PROMPT >>
Looking through the records below, please work out how many lines contain "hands". Give only that number.

DATA EXTRACTS >>
BEGIN
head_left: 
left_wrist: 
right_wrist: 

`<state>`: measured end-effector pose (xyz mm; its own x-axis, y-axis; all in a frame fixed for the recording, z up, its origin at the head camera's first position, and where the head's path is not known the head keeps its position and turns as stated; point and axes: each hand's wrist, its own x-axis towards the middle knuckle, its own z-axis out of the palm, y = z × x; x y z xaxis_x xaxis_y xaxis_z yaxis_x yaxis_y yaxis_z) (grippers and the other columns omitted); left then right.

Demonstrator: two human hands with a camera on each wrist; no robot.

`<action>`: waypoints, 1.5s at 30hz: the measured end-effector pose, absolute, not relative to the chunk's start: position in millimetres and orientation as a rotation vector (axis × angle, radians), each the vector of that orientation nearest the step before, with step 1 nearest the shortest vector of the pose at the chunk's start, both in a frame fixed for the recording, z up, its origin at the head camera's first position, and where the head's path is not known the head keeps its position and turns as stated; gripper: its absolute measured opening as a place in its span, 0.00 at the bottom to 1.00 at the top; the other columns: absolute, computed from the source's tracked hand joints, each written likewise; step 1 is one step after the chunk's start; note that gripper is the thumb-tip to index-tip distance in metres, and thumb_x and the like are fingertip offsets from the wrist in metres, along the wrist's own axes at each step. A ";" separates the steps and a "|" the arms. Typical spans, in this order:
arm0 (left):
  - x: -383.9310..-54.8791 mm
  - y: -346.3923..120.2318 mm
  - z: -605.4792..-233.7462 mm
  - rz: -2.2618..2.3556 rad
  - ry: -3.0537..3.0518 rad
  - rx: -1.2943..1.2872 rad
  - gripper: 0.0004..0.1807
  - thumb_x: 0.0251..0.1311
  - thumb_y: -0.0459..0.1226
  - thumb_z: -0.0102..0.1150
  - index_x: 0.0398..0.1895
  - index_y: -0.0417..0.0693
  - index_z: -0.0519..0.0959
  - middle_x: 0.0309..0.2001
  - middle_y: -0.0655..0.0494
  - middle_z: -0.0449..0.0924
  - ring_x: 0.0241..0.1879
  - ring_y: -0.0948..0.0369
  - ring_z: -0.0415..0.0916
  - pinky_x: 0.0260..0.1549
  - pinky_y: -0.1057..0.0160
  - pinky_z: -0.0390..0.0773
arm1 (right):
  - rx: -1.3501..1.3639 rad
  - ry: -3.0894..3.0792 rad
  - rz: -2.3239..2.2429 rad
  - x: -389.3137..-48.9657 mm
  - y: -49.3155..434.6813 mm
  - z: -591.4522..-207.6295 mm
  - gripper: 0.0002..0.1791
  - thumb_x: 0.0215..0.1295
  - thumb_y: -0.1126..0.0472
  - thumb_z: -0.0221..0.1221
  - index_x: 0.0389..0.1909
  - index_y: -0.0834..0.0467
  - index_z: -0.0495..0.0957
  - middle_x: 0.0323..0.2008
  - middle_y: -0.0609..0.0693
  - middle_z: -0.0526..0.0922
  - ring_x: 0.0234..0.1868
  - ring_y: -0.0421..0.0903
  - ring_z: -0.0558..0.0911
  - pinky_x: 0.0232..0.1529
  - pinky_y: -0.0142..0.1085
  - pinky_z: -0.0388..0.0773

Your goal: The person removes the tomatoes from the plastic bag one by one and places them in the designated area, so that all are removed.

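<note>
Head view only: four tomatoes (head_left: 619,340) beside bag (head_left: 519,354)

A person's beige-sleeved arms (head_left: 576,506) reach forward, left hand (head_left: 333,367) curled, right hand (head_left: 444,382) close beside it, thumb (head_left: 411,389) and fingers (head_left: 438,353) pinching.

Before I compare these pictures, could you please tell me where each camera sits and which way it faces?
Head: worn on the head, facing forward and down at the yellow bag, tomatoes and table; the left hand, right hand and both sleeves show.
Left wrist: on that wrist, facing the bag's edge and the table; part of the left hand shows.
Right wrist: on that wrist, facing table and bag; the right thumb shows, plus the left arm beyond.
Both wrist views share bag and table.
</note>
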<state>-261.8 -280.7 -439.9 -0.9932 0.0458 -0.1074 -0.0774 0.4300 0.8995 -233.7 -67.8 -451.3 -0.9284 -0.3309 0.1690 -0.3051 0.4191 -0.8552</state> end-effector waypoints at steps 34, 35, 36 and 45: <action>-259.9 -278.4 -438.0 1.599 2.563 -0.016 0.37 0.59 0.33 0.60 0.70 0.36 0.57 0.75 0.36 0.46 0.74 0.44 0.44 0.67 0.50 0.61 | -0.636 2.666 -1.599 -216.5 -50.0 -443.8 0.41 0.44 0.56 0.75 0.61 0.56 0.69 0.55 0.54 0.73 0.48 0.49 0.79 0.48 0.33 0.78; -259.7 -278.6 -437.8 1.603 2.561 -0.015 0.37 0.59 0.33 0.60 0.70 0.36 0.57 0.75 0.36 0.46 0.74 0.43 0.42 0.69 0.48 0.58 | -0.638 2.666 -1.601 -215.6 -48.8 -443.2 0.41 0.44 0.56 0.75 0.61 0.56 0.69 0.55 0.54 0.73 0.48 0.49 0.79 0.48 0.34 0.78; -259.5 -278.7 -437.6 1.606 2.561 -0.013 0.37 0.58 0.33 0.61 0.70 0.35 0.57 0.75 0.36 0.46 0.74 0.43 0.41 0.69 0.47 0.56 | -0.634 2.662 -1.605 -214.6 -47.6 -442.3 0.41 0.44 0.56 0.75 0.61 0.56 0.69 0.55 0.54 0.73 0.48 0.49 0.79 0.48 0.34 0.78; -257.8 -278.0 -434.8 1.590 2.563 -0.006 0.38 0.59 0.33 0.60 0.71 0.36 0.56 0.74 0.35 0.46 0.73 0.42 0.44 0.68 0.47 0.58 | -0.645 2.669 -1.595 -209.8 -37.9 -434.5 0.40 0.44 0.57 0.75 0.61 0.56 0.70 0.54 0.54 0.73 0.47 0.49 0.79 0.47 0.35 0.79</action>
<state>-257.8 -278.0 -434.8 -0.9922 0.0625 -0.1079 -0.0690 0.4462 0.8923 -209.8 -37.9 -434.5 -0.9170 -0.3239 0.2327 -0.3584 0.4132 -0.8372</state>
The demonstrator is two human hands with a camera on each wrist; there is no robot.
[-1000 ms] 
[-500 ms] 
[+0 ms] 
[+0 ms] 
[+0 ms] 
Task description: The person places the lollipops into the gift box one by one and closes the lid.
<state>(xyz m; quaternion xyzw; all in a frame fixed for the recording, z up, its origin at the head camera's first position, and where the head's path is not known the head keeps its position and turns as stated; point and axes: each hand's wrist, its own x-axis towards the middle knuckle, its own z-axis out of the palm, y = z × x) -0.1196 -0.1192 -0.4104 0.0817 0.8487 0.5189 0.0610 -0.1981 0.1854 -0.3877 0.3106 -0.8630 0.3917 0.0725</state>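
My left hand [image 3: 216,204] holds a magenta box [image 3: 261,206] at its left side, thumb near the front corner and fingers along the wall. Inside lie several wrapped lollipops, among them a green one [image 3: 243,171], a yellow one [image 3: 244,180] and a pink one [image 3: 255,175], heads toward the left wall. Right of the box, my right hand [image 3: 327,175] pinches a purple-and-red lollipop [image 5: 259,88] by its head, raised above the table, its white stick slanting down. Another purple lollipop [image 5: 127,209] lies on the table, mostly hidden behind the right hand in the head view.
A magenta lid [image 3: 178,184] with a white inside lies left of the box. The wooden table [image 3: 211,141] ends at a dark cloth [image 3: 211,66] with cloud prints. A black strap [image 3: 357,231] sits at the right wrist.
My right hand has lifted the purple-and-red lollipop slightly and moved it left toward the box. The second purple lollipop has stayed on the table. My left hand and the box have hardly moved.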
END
TASK RESPONSE >>
2